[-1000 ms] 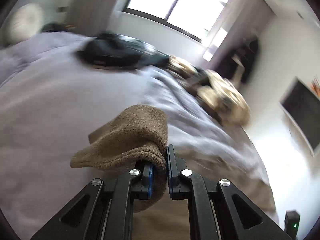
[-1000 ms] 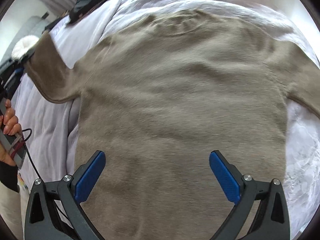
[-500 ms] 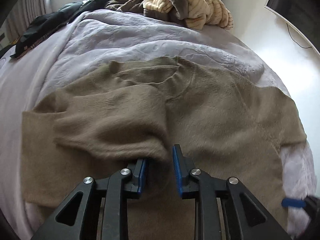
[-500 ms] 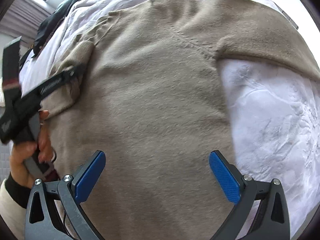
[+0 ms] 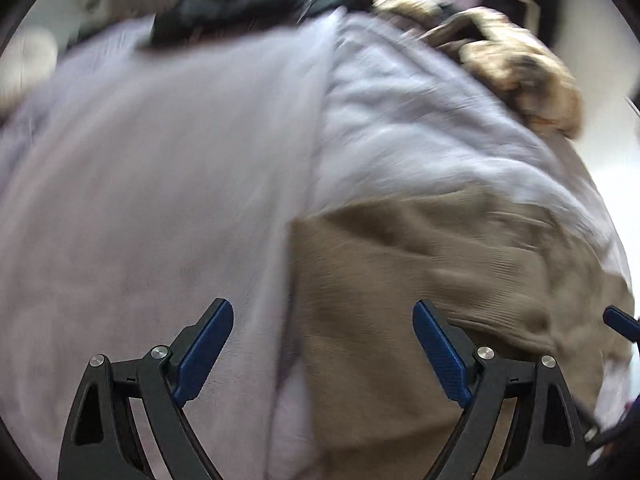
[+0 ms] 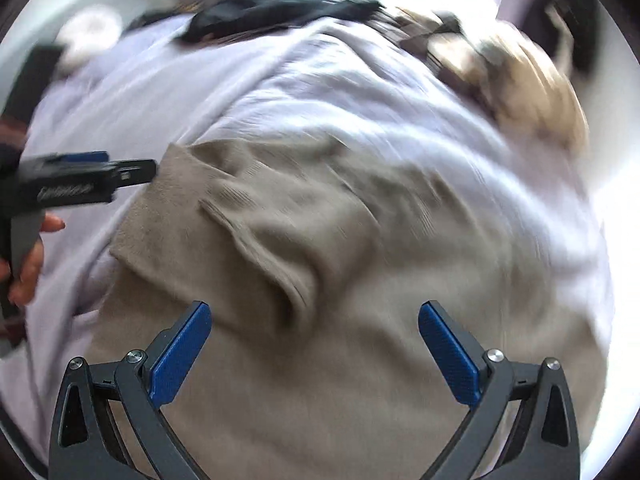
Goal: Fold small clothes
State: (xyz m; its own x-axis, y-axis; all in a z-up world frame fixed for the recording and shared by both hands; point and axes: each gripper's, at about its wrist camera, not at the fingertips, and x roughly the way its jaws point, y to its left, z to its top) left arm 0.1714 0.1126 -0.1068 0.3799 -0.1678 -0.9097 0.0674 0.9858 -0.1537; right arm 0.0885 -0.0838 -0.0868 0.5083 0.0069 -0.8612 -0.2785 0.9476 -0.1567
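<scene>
Scene: a bed covered with a pale lilac bedspread [image 5: 160,200], seen through two wrist cameras; both views are smeared with motion blur
Sweater: a tan knitted sweater [image 6: 340,280] lies on the bedspread, its body spread toward the camera in the right wrist view
Folded sleeve: one sleeve [image 6: 256,232] is laid across the sweater's chest, with the ribbed cuff end pointing down toward the near edge of the picture
Left gripper: the left gripper [image 5: 324,348] has its two blue-padded fingers spread wide apart with nothing between them; it hangs over the sweater's side edge, the bedspread under one finger and tan knit under the other
Right gripper: the right gripper [image 6: 316,348] also has its blue-padded fingers wide apart and empty, poised above the lower body of the sweater, just below the folded sleeve's cuff
Cross view: in the right wrist view the left gripper appears at the left edge, beside the sweater's shoulder, with a hand [image 6: 28,264] wrapped around its handle
Far end of bed: a dark garment [image 6: 280,12] lies at the head of the bed, and a heap of cream and brown clothes [image 5: 520,64] sits to its right, well apart from the sweater
Sharpness: fine detail of the clothes heap cannot be made out
</scene>
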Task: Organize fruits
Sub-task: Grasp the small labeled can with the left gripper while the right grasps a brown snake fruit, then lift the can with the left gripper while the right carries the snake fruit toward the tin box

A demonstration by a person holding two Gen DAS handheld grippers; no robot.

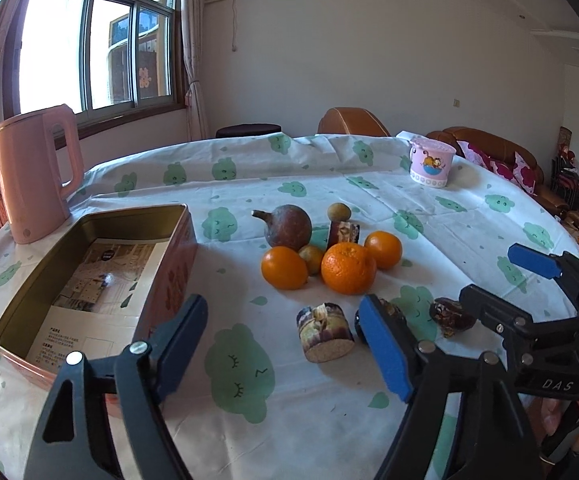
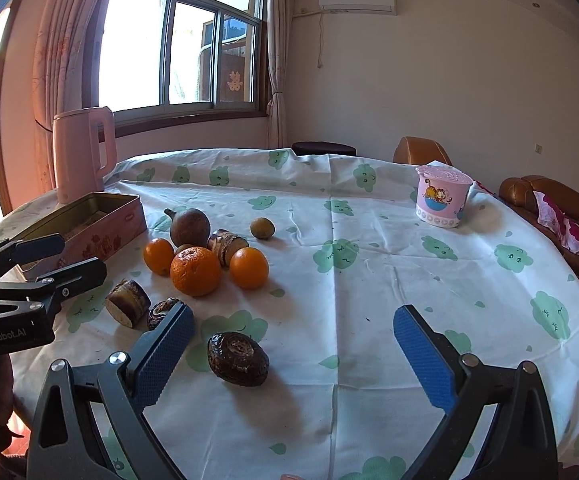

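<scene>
Left gripper (image 1: 289, 348): we find the jaws spread wide, nothing between the blue pads, fingers pointing forward and held low.
Right gripper (image 2: 293, 356): we find the jaws wide apart as well, nothing gripped, fingers level and pointing forward.
Relative position: we note both grippers side by side, near each other, not touching.

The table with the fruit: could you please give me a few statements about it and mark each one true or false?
1. The tin box holds oranges. False: only a printed sheet lies in it.
2. Three oranges lie on the table. True.
3. The right tongs grip a fruit. False: they are open and hold nothing.
4. The pink kettle stands behind the tin box. True.
5. The left tongs are open. True.
</scene>
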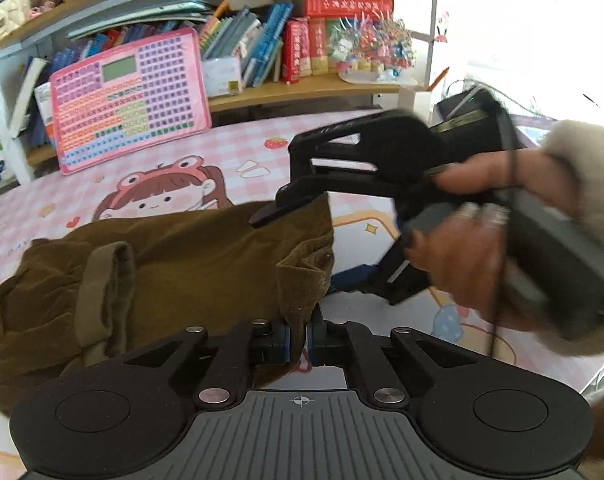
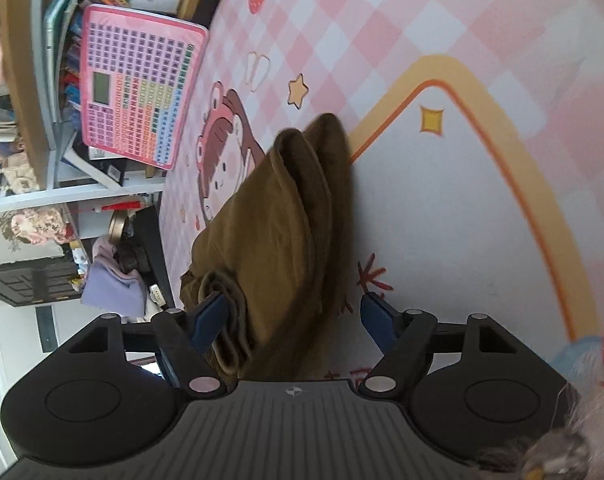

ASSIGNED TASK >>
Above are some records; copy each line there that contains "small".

FINISHED EXERCISE >>
Goal: Fold small clothes
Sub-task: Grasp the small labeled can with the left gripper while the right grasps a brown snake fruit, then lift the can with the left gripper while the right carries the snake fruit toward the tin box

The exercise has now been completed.